Novartis inks US$1.8 billion deal with Voyager for gene therapy vectors

SWITZERLAND – Voyager Therapeutics has secured a license option agreement in a potentially US$1.8 billion deal with Novartis.

Novartis will be able to use the gene therapy company’s capsid discovery platform to develop new treatments for three unnamed CNS targets as a result of the collaboration.

The TRACER (Tropism Redirection of AAV by Cell-type-specific Expression of RNA) platform from Voyager is a broadly applicable, functional screening platform that enables rapid in vivo evolution of Adeno Associated Virus 9- (AAV9) and AAV5-delivered capsids with enhanced tropisms and cell- and tissue-specific transduction properties in various species.

Voyager’s TRACER technology platform adeno-associated virus (AAV) capsids demonstrated superior blood-brain barrier penetration, improved cardiac muscle tropism, and increased transgene expression in target tissues.

To put it another way, the capsids appear to target cells and tissues more precisely and at lower doses. There appear to be fewer off-target issues than with traditional AAVs.

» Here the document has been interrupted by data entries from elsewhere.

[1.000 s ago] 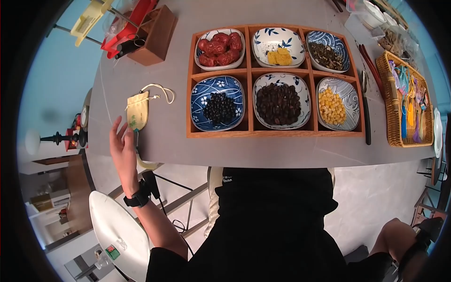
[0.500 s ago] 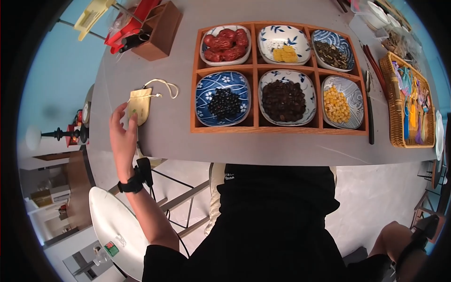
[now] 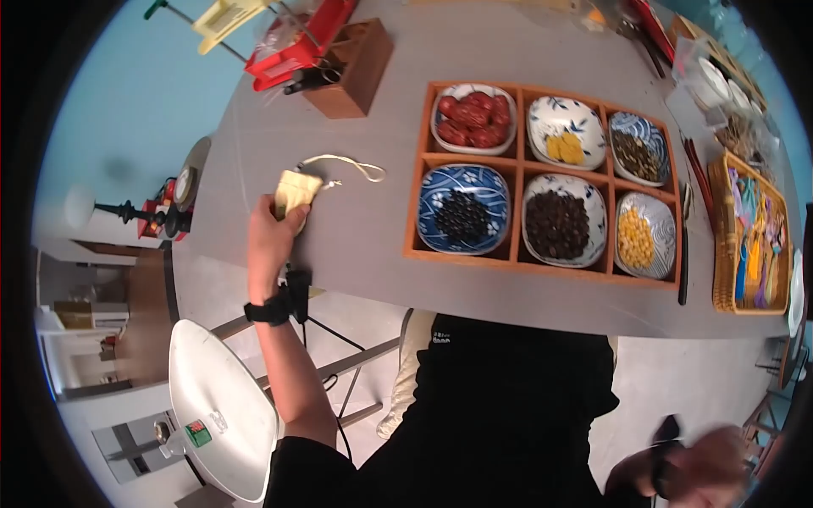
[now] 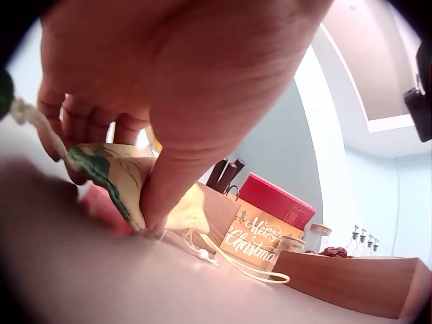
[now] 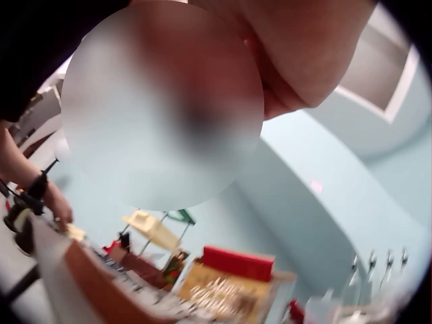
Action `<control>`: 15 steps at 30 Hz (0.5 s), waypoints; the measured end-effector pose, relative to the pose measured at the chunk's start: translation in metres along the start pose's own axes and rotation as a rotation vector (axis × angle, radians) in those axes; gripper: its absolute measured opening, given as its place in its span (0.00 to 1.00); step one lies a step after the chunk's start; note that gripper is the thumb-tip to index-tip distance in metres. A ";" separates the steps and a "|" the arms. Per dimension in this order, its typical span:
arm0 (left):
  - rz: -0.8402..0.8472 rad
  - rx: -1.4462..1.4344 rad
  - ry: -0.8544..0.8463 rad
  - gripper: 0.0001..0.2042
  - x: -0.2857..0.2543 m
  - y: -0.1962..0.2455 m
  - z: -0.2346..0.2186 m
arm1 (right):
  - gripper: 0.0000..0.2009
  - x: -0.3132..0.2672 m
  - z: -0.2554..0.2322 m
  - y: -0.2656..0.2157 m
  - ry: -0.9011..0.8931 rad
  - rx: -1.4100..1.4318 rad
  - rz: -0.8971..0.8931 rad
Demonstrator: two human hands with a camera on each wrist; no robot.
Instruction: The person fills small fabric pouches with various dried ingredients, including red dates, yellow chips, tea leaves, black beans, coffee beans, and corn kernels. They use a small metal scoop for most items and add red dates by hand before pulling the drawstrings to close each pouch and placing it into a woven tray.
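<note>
At the left of the table my left hand (image 3: 273, 237) pinches a small cream drawstring pouch (image 3: 296, 193) between thumb and fingers. The left wrist view shows the thumb on the near side of the pouch (image 4: 121, 172), which has green trim, and fingers beyond it. Its looped cord (image 4: 253, 270) trails over the tabletop. My right hand (image 3: 711, 474) is a blur at the lower right of the head view, below the table edge and away from the dishes. In the right wrist view a blurred disc covers most of that hand (image 5: 297, 54).
A six-part wooden tray (image 3: 517, 169) holds patterned dishes of red dates, beans, corn kernels and other dry foods. Right of it are a knife (image 3: 683, 262) and a wicker basket (image 3: 724, 245) of tassels. A wooden box (image 3: 368, 72) stands at the back left.
My left hand has come forward onto the pouch and now pinches it. The right hand has moved inward at the lower right. The head view has shifted, so the tray appears further right.
</note>
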State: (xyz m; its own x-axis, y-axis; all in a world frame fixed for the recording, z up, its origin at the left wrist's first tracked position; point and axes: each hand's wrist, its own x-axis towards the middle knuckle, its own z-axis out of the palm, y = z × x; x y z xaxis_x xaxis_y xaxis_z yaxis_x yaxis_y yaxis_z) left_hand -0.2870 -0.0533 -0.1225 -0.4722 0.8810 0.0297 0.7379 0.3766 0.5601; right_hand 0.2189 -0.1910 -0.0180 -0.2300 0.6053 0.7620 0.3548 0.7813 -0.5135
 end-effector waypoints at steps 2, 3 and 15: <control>0.082 -0.153 0.028 0.16 -0.017 0.002 -0.004 | 0.12 -0.039 0.030 0.027 -0.232 0.312 0.195; 0.064 -0.258 0.008 0.15 -0.027 0.008 -0.007 | 0.10 -0.038 0.054 0.015 -0.309 0.251 0.355; 0.078 -1.067 -0.794 0.34 -0.134 0.059 -0.003 | 0.09 0.016 0.126 0.015 -0.381 0.256 0.482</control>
State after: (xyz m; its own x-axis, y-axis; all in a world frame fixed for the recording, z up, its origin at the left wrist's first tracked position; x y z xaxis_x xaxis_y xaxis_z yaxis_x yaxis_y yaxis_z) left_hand -0.1818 -0.1499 -0.0909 0.2305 0.9539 -0.1922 -0.1593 0.2318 0.9596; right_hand 0.1062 -0.1504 -0.0627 -0.4201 0.8710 0.2549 0.2824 0.3924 -0.8754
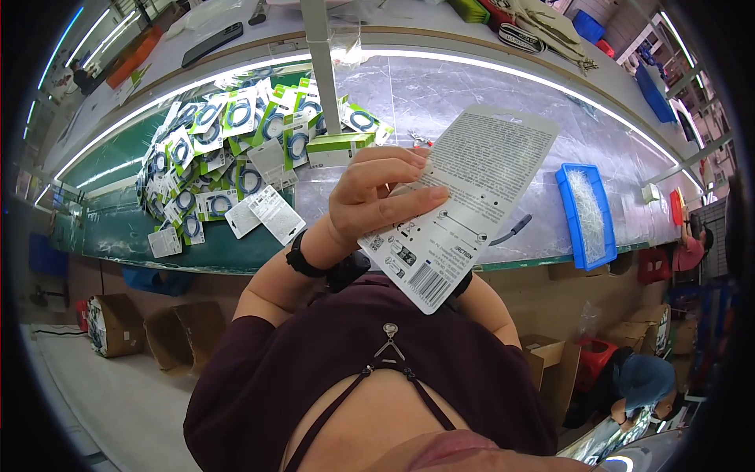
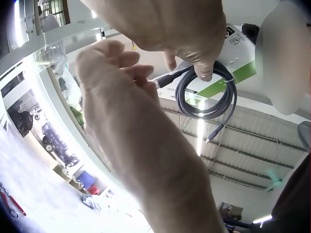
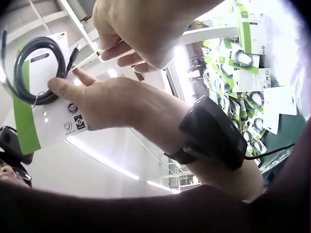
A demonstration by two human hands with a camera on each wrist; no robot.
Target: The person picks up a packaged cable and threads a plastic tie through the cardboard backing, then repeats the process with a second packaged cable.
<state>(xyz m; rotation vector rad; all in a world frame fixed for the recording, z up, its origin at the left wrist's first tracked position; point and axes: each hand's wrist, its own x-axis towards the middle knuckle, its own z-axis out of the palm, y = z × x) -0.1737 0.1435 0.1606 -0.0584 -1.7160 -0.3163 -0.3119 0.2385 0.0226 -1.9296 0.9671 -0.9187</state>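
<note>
My left hand [image 1: 385, 189] holds a white-and-green backing card [image 1: 480, 165] printed with small text and a barcode. Its fingers lie across the printed back, while the thumb presses a coiled dark cable [image 3: 18, 73] against the front. One cable plug [image 2: 210, 135] hangs below the coil in the left wrist view; the other sticks out sideways. My right hand [image 3: 146, 29] is near that sideways plug [image 3: 75, 52], its fingers loosely bent and nothing seen in them. In the head view the card hides the right hand.
A heap of carded cables [image 1: 236, 141] covers the table's left side, with a green-and-white box [image 1: 338, 149] beside it. A blue tray [image 1: 578, 228] of clear pieces stands right. Red-handled pliers [image 1: 419, 139] lie behind the card. A white post [image 1: 318, 63] rises at the back.
</note>
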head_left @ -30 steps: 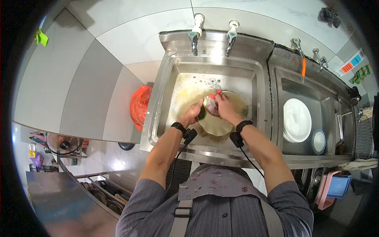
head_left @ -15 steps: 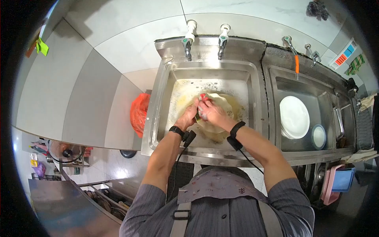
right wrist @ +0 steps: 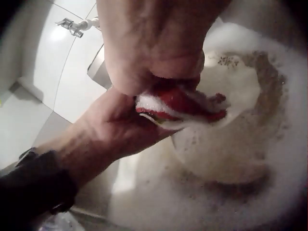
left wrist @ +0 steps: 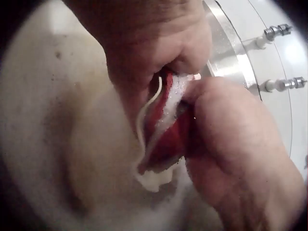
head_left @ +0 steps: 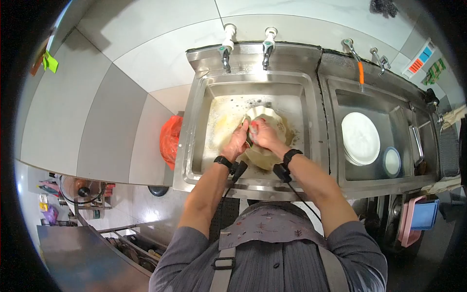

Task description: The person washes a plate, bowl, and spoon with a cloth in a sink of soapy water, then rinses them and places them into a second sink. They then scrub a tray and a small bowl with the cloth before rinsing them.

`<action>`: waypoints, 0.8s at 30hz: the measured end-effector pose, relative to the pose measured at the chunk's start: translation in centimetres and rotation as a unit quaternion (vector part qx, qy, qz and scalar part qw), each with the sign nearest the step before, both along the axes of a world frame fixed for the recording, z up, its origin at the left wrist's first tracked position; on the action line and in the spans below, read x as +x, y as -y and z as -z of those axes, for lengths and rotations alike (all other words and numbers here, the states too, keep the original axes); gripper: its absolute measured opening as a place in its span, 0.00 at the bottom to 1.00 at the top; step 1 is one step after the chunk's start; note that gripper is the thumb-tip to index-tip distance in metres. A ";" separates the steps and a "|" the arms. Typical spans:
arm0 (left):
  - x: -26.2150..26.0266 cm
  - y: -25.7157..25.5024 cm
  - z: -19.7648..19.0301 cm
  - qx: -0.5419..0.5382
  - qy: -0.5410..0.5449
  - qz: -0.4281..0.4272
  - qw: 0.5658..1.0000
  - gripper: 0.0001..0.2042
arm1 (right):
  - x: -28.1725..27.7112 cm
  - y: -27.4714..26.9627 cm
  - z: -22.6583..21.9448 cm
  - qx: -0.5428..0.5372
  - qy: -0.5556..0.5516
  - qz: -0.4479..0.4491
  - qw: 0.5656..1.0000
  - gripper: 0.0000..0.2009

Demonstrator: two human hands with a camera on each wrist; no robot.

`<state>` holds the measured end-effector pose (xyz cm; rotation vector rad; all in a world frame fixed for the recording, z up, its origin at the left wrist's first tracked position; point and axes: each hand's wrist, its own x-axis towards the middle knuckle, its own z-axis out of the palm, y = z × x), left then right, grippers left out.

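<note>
My left hand grips a small dish with a wavy cream rim by its edge, over the soapy water in the left basin. Against it my right hand holds a red-and-white cloth, wet and streaked with suds, bunched between the fingers. The hands meet closely, so most of the held dish is hidden behind fingers and cloth. Right beside and below them, a larger cream dish with a scalloped edge lies partly in the cloudy water.
Two taps stand over the steel left basin. To the right, a second basin contains stacked white plates and a blue-rimmed bowl. An orange hose end hangs above it. A red plastic bag sits left of the sink.
The hands drew together and shifted slightly left, the right hand moving the cloth over the small dish. The scalloped dish in the water now shows more of its rim behind them.
</note>
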<state>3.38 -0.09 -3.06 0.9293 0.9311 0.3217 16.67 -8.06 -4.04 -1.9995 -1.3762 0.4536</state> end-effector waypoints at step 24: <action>-3.1 -1.2 -4.7 -0.014 0.174 -0.126 0.977 0.12 | 8.1 1.0 -3.4 0.011 -0.029 0.117 0.993 0.19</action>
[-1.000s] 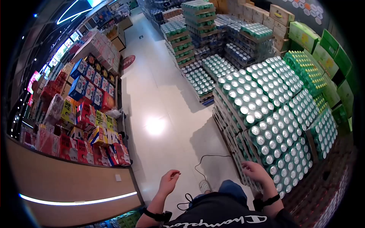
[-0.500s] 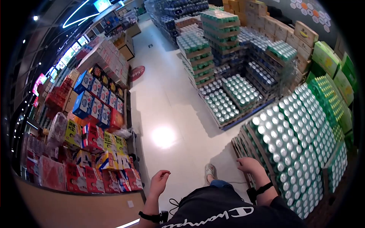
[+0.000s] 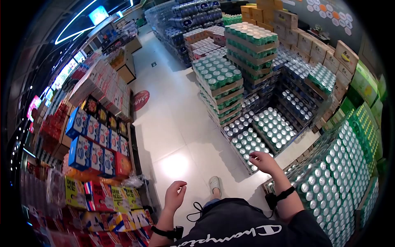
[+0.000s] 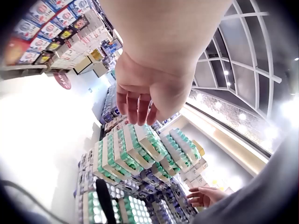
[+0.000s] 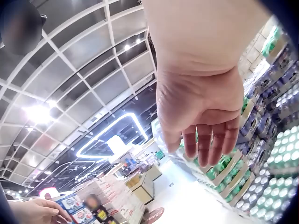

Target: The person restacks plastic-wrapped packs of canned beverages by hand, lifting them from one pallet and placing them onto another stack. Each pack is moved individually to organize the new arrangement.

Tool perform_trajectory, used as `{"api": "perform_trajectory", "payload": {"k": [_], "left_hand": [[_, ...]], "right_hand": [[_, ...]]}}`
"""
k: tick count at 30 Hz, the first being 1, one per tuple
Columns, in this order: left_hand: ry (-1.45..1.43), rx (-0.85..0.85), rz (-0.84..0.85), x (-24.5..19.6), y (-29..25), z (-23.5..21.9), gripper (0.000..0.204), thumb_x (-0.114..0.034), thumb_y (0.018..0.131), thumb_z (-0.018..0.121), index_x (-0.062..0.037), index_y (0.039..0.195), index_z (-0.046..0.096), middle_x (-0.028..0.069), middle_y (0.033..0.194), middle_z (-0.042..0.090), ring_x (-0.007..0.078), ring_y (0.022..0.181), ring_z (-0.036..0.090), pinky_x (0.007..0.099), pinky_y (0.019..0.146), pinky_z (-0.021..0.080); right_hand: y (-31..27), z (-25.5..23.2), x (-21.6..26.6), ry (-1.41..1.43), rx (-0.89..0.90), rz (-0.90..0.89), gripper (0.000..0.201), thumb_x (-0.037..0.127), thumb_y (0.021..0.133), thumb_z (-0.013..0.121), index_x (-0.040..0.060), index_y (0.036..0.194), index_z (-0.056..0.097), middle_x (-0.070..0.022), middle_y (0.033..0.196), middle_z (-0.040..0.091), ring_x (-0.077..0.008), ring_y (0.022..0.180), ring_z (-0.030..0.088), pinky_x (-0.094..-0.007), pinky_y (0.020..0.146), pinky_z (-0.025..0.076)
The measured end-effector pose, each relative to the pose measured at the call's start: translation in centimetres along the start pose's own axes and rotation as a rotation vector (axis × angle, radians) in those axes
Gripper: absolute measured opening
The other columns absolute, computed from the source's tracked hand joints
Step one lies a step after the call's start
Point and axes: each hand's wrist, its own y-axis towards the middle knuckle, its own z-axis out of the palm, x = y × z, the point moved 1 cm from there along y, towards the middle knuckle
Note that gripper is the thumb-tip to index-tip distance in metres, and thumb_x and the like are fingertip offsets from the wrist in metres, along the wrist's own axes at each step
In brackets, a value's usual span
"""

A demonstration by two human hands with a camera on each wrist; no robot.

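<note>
Both hands hang in front of the body above the aisle. The left hand [image 3: 175, 195], low centre in the head view, holds nothing; its fingers are loosely bent, as the left wrist view also shows of that hand [image 4: 147, 93]. To its right, the right hand [image 3: 264, 162] appears in front of trays of silver-topped cans [image 3: 247, 144], with no contact that can be made out. In the right wrist view the right hand [image 5: 205, 116] is empty, its fingers loose and slightly spread.
Green can stacks [image 3: 218, 74] rise beyond the right hand, and more shrink-wrapped cans [image 3: 329, 185] lie at the lower right. Boxed goods [image 3: 94, 152] line the left side. Between them runs a pale floor [image 3: 164, 127] with a round red floor sticker [image 3: 141, 99].
The view has moved forward along the aisle, so the can stacks ahead look nearer and larger. The lower-right cans have slid toward the frame's edge. Both hands remain empty.
</note>
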Motion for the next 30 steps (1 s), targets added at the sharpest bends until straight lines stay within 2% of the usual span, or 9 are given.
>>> {"api": "perform_trajectory", "payload": {"k": [5,10,17,19,20,22,25,28,30], "left_hand": [[-0.010,0.127,0.099,2.5,19.1,-3.7,0.015,-0.012,0.088,0.061,-0.0033,0.100,0.063,0.0118,0.102,0.064,0.0262,0.092,0.063,0.0342,0.078,0.052],[0.098,0.235,0.290,-0.5,38.4,-5.2,0.018,-0.011,0.088,0.060,-0.0035,0.104,0.061,0.0118,0.105,0.062,0.0256,0.091,0.064,0.0341,0.078,0.051],[-0.031,0.105,0.559,-1.4,61.1,-2.0,0.018,-0.003,0.085,0.061,-0.0019,0.103,0.060,0.0119,0.101,0.062,0.0249,0.090,0.062,0.0340,0.079,0.049],[-0.014,0.122,0.420,-0.8,66.2,-1.2,0.023,-0.004,0.087,0.060,-0.0022,0.110,0.057,0.0092,0.103,0.061,0.0221,0.091,0.060,0.0323,0.078,0.048],[-0.086,0.141,0.373,-0.9,68.3,-0.8,0.023,-0.006,0.090,0.057,-0.0015,0.112,0.056,0.0098,0.102,0.060,0.0209,0.089,0.059,0.0316,0.077,0.048],[-0.008,0.219,0.308,0.6,73.7,-0.1,0.015,-0.009,0.093,0.054,-0.0005,0.105,0.054,0.0101,0.092,0.057,0.0186,0.084,0.056,0.0320,0.075,0.047],[0.013,0.219,0.381,1.6,81.5,1.2,0.013,-0.012,0.096,0.051,0.0006,0.098,0.052,0.0097,0.084,0.054,0.0204,0.080,0.054,0.0332,0.075,0.045],[0.118,0.247,0.481,5.5,91.9,3.9,0.025,-0.021,0.099,0.046,0.0029,0.094,0.052,0.0153,0.092,0.053,0.0271,0.087,0.052,0.0384,0.082,0.042],[0.142,0.311,0.524,6.0,97.2,6.7,0.029,-0.024,0.099,0.046,0.0040,0.098,0.053,0.0192,0.102,0.053,0.0309,0.095,0.051,0.0402,0.087,0.041]], "right_hand": [[10.1,-1.5,1.1,0.185,-0.150,0.159,0.042,0.031,0.086,0.065,0.0039,0.118,0.062,-0.0119,0.089,0.071,-0.0205,0.080,0.067,-0.0324,0.073,0.051],[17.7,-4.4,2.8,0.201,-0.329,0.219,0.042,0.031,0.087,0.066,0.0046,0.120,0.061,-0.0110,0.095,0.069,-0.0215,0.084,0.066,-0.0338,0.075,0.051],[31.2,-6.2,0.5,0.434,-0.453,0.462,0.042,0.032,0.092,0.062,0.0008,0.119,0.060,-0.0105,0.105,0.067,-0.0194,0.097,0.062,-0.0304,0.084,0.048],[36.5,-5.9,-1.1,0.642,-0.480,0.397,0.048,0.041,0.090,0.061,0.0013,0.118,0.062,-0.0123,0.103,0.069,-0.0227,0.092,0.066,-0.0343,0.081,0.051],[38.6,-7.1,0.4,0.566,-0.434,0.408,0.046,0.036,0.093,0.060,0.0012,0.123,0.058,-0.0069,0.102,0.068,-0.0149,0.092,0.063,-0.0285,0.082,0.049],[43.8,-7.2,0.9,0.663,-0.452,0.385,0.055,0.044,0.092,0.059,0.0023,0.128,0.056,-0.0080,0.108,0.067,-0.0163,0.095,0.062,-0.0295,0.083,0.049],[50.0,-7.3,2.7,0.595,-0.435,0.383,0.071,0.056,0.088,0.059,0.0010,0.132,0.051,-0.0133,0.119,0.061,-0.0229,0.104,0.059,-0.0332,0.087,0.048],[53.4,-8.1,4.6,0.580,-0.478,0.493,0.083,0.060,0.085,0.060,-0.0054,0.133,0.045,-0.0236,0.119,0.058,-0.0285,0.108,0.057,-0.0375,0.092,0.046],[54.6,-7.3,3.1,0.662,-0.623,0.538,0.082,0.057,0.085,0.062,-0.0048,0.135,0.040,-0.0216,0.113,0.059,-0.0246,0.102,0.059,-0.0355,0.087,0.048]]}}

Voyager is investigating various capsid campaigns from Adeno Associated Virus 9 (AAV9), AAV5, and other serotypes in order to identify vectors that could be optimized for treatment.

In a US$1.8 billion deal, Voyager Therapeutics will engineer capsids to deliver gene therapies into patients' cells for Novartis.

According to the terms of the agreement, Novartis will pay Voyager US$54 million upfront to gain access to its platform, plus up to US$37.5 million in exercise fees for three initial CNS targets.

Novartis has 12 months from the date the agreement was signed to exercise its options.

In addition to the aforementioned amounts, Novartis will pay US$18 million for each target and another US$12.5 million as an exercise fee to select a capsid if it chooses to exercise its option to add up to two more targets in the future.

Voyager could earn up to US$1.5 billion more in development, regulatory, and commercial milestones, as well as mid- to high-single-digit tiered royalties based on net sales of Novartis capsid-based products.

The targets Novartis will pursue are distinct from those already in Voyager’s internal and collaborative pipelines.

Voyager will retain global rights to the TRACER platform and the capsids generated by it for future use with other disease targets.

These will be subject to Voyager’s agreement with Pfizer in October 2021, which grants the latter access to the TRACER platform in order to use capsids for one cardiovascular and one neurological target.

In October 2021, Pfizer paid Voyager US$30 million up front, with the promise of up to US$600 million in milestone payments and royalties if the latter used its TRACER technology to pursue treatment discovery and development of two undisclosed transgenes linked to central nervous system and cardiac tropisms.